BS: Canada Dollar Fluctuates as Oil Falls on Concern Growth Slowing
Canada’s dollar fluctuated versus its U.S. peer as crude oil declined for a second day on speculation global growth is slowing, damping demand for higher- yielding assets and commodities.
The loonie, as the currency is nicknamed for the image of the waterfowl on the C$1 coin, fell the prior two days after touching a 13-month high on Sept. 14. The Reserve Bank of Australia warned today of slowing growth in China, falling commodity prices and a global economy still “subject to significant downside risks.”
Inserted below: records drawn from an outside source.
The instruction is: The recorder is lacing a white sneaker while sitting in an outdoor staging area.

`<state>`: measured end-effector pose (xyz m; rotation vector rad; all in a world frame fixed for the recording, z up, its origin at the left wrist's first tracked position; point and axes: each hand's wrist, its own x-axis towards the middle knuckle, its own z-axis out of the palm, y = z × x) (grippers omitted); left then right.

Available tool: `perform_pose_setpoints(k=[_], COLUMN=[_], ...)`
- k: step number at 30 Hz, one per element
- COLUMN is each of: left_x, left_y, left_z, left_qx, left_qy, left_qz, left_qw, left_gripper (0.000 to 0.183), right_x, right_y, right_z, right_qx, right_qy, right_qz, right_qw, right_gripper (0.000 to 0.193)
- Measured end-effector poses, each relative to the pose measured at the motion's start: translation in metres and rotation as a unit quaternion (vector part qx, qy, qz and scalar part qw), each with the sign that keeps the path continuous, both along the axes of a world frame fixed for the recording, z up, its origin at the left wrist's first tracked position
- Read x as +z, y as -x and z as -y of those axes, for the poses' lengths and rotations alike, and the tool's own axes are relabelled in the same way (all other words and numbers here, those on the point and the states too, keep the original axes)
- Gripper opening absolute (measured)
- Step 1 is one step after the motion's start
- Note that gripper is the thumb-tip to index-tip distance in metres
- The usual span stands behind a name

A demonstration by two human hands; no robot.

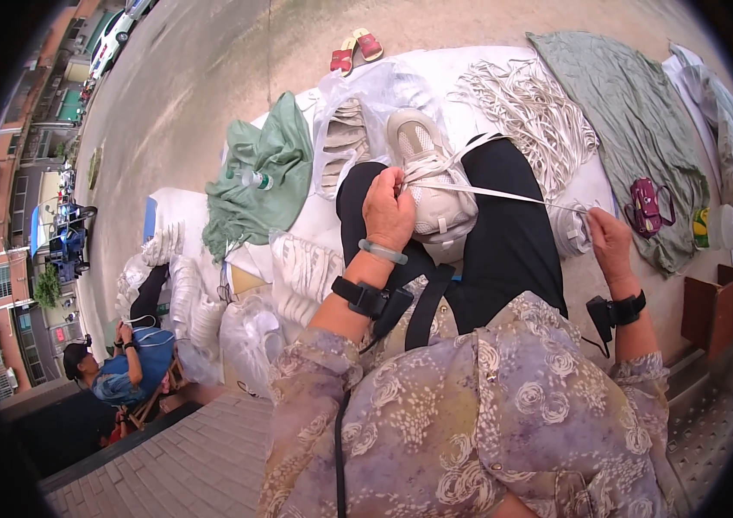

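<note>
A beige and white sneaker [446,207] rests on my lap between my thighs, its toe pointing away from me. A flat white shoelace [504,192] runs through its eyelets and stretches in a straight line off to the right. My right hand [612,244] pinches the far end of that lace, out beyond my right knee. At the sneaker's left side, my left hand [389,211] is closed with its fingertips at the lacing, where the lace begins its stretch. Exactly how the left fingers grip it is partly hidden.
Loose white laces [534,121] lie heaped at the far right. Clear bags of shoes [345,138] stand ahead and left, beside a green cloth [267,173] with a bottle. A grey-green sheet [634,129] holds a maroon pouch [649,207]. Another person [129,367] sits at left.
</note>
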<state>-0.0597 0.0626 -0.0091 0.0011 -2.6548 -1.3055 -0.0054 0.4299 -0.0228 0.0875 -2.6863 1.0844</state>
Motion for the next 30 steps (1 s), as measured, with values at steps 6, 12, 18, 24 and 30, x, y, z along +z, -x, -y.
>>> perform_pose_setpoints(k=[6,12,18,24,30], left_x=[0.02,0.019,0.019,0.016,0.019], left_y=[0.002,-0.002,-0.005,-0.007,0.003], left_z=[-0.005,-0.012,-0.01,-0.01,-0.028], left_qx=[-0.07,-0.063,-0.068,-0.044,-0.072], left_qy=[0.158,0.167,0.197,0.128,0.169], left_qz=[-0.109,-0.104,-0.102,-0.129,-0.186], left_qw=[0.979,0.978,0.973,0.982,0.965], left_gripper=[0.028,0.028,0.025,0.027,0.019], right_x=[0.037,0.035,0.036,0.032,0.023], right_y=[0.034,0.058,0.061,0.062,0.072], right_z=[0.077,0.155,0.172,0.172,0.175], right_qx=[0.179,0.248,0.271,0.257,0.244], right_qy=[0.032,-0.037,-0.083,-0.063,-0.038], right_qz=[-0.053,-0.115,-0.008,-0.01,-0.017], right_qw=[0.982,0.961,0.959,0.964,0.969], right_gripper=[0.029,0.048,0.054,0.058,0.054])
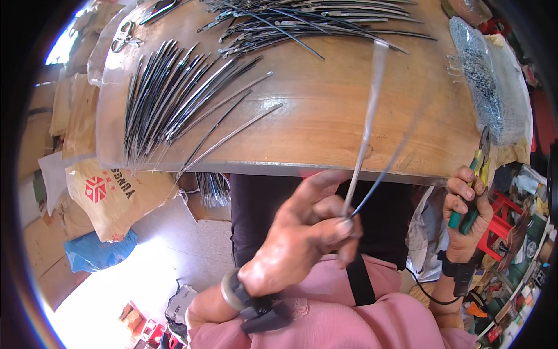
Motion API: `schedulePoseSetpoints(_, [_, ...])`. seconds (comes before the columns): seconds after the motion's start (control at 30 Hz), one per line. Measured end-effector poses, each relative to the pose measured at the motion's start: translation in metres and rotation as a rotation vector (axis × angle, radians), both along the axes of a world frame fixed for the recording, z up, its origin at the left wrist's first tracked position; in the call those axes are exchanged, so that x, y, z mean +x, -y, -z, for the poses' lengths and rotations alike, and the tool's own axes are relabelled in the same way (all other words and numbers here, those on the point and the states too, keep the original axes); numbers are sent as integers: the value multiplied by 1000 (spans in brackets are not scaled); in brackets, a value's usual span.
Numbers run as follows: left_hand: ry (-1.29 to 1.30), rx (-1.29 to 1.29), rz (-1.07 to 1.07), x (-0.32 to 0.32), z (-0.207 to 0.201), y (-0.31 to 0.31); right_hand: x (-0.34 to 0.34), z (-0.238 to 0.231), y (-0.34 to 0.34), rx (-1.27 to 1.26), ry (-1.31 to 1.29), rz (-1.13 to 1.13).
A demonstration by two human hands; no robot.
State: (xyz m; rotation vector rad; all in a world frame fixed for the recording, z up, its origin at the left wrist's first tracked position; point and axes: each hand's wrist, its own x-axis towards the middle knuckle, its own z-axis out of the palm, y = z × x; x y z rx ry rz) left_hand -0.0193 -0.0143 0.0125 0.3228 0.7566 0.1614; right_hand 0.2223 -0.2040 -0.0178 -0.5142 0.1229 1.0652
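Note:
Over the near edge of the table, my left hand (308,232) pinches the lower ends of two long thin strips between thumb and fingers. One is a silvery strip (365,131); the other, a bluish strip (386,168), is smeared by motion. Both point up and away over the wood. To the right, my right hand (468,203) is closed round the green handles of a pair of cutting pliers (483,154), jaws pointing away from me. A fan of dark and silvery strips (174,99) lies on the left of the table, with a few loose ones beside it.
A larger pile of similar strips (308,23) lies at the table's (314,128) far side. Scissors (125,39) rest at the far left. A clear bag of small metal pieces (479,75) sits at the right edge. A tan sack (110,200) hangs at the left; a red stool (500,224) stands right.

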Motion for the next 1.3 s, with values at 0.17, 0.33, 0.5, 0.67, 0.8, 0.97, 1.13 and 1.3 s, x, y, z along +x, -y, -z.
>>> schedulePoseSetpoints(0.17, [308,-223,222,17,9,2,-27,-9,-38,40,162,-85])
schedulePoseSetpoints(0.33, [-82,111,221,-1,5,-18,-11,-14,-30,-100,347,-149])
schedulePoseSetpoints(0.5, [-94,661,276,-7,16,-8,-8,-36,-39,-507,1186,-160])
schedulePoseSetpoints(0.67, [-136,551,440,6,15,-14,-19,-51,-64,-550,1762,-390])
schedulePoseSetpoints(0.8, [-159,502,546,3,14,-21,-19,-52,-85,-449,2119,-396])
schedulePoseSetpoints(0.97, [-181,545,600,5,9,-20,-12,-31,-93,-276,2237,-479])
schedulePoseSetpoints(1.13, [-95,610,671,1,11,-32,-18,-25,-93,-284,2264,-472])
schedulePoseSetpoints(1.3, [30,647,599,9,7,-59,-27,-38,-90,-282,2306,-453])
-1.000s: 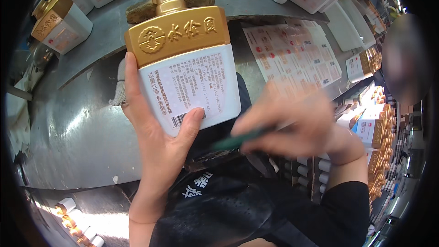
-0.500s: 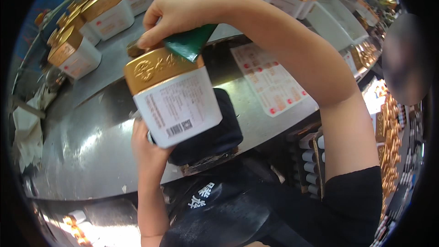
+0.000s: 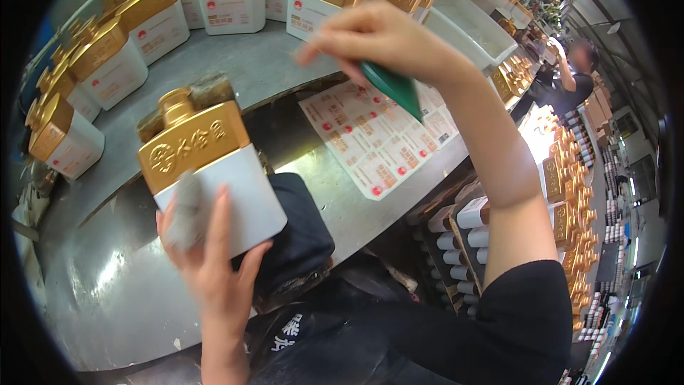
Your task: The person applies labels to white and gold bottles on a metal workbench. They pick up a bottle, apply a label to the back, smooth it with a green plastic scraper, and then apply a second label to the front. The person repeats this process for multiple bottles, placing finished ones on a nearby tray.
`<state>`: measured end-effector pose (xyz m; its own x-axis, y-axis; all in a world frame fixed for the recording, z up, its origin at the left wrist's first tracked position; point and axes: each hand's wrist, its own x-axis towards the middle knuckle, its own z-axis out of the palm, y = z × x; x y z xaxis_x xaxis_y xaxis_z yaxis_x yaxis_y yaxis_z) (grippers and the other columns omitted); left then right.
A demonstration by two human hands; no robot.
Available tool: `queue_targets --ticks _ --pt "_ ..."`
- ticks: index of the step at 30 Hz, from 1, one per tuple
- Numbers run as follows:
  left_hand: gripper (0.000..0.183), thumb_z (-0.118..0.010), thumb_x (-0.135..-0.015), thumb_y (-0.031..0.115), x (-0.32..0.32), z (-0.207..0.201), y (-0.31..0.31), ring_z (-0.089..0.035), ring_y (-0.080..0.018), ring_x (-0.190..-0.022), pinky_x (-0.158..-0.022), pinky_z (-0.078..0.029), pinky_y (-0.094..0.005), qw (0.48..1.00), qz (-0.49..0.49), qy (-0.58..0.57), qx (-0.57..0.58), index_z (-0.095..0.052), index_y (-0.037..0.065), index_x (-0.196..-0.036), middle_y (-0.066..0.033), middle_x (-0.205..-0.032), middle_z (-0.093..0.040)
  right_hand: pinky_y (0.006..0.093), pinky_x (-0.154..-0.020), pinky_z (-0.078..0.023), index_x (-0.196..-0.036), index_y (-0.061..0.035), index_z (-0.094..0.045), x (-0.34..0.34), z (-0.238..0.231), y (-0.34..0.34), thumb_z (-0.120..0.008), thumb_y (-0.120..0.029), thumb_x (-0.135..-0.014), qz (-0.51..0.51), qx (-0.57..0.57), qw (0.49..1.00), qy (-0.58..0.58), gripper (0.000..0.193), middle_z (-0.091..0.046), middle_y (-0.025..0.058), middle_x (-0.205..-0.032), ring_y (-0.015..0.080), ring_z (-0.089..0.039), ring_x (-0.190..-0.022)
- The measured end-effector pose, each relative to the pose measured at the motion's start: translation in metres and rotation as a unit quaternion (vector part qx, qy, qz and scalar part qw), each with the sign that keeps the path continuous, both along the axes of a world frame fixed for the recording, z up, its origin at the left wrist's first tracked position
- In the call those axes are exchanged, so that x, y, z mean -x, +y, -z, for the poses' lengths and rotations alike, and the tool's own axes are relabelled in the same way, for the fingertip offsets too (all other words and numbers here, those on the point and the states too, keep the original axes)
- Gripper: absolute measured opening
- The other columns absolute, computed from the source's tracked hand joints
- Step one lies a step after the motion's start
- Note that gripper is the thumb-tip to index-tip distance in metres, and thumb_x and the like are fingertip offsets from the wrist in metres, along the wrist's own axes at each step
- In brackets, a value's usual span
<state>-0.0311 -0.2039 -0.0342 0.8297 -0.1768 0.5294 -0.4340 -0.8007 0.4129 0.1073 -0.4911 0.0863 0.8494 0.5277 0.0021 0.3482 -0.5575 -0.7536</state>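
Note:
A flat bottle with a gold shoulder and neck and a white body lies tilted at the middle left. Its neck end rests by a brown, worn block, and its base overlaps a black cloth-covered pad. My left hand is at the bottle's lower left, its fingers around a blurred grey wad, apparently cloth, against the plain white face. Raised to the right, my right hand grips a green triangular scraper above a sheet of printed labels.
Several more gold-and-white bottles stand along the back and left of the metal table. A translucent bin is at the back right. Below the table edge are stacked bottles. Another person is in the far right background.
The bottle has turned from its printed face to a plain white one and gone down onto the supports. My right hand has moved right, off the bottle. The grey wad now shows at my left hand.

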Motion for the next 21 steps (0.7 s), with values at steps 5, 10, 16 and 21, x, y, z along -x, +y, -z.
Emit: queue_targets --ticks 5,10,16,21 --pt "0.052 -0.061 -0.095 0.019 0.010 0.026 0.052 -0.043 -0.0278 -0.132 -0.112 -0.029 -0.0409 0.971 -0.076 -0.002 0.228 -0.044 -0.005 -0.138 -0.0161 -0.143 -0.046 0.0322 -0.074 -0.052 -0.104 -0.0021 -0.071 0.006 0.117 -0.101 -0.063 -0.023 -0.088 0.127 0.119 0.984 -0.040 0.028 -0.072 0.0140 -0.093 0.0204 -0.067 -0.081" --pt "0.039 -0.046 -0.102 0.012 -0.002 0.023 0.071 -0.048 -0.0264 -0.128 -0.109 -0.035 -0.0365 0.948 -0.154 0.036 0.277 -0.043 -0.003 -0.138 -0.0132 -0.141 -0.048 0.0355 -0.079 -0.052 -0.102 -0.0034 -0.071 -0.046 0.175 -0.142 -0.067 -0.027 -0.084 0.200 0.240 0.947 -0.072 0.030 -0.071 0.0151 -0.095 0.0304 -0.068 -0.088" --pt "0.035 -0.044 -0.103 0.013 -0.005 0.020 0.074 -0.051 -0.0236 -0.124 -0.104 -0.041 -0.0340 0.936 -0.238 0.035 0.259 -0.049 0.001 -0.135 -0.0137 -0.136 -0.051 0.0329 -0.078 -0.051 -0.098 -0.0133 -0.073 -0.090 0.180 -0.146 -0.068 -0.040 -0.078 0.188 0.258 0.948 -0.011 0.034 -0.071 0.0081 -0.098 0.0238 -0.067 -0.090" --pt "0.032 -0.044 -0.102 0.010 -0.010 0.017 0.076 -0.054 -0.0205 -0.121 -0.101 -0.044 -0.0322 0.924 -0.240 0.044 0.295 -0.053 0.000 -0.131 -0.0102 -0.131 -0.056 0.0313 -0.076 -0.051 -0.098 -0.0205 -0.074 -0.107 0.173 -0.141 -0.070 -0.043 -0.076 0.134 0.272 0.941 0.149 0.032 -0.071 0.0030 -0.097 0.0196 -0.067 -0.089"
“Market participants are concerned that there hasn’t been a policy response from China,” Camilla Sutton, head of currency strategy at Bank of Nova Scotia (BNS) in Toronto, said in a phone interview. “With no policy response from China, does that mean the commitment to engineer a soft landing from China is waning?”
The Canadian dollar rose 0.1 percent to 97.41 cents per U.S. dollar at 11:17 a.m. in Toronto. One Canadian dollar buys $1.0266. The loonie has added 4.5 percent this year.
Canadian bonds advanced for the second day, with the yield on the 10-year benchmark falling four basis points, or 0.04 percentage point, to 1.90 percent. The 2.75 percent security maturing in June 2022 rose 43 cents to C$107.53.
Crude-oil futures dipped 0.2 percent to $96.45 a barrel in New York after tumbling 2.4 percent yesterday, including a $4 fall in three minutes before the expiry of October options contracts. Oil is Canada’s largest export.
Canadian companies are likely to take advantage of a risk appetite renewal among investors worldwide, pushing corporate debt issuance toward a record high this year.
Royal Bank of Canada and Bank of Montreal (BMO), the first and fourth largest underwriters of corporate debt this year, estimate that Canadian companies and banks will raise C$20 billion ($20.5 billion) of bonds in the final four months of 2012.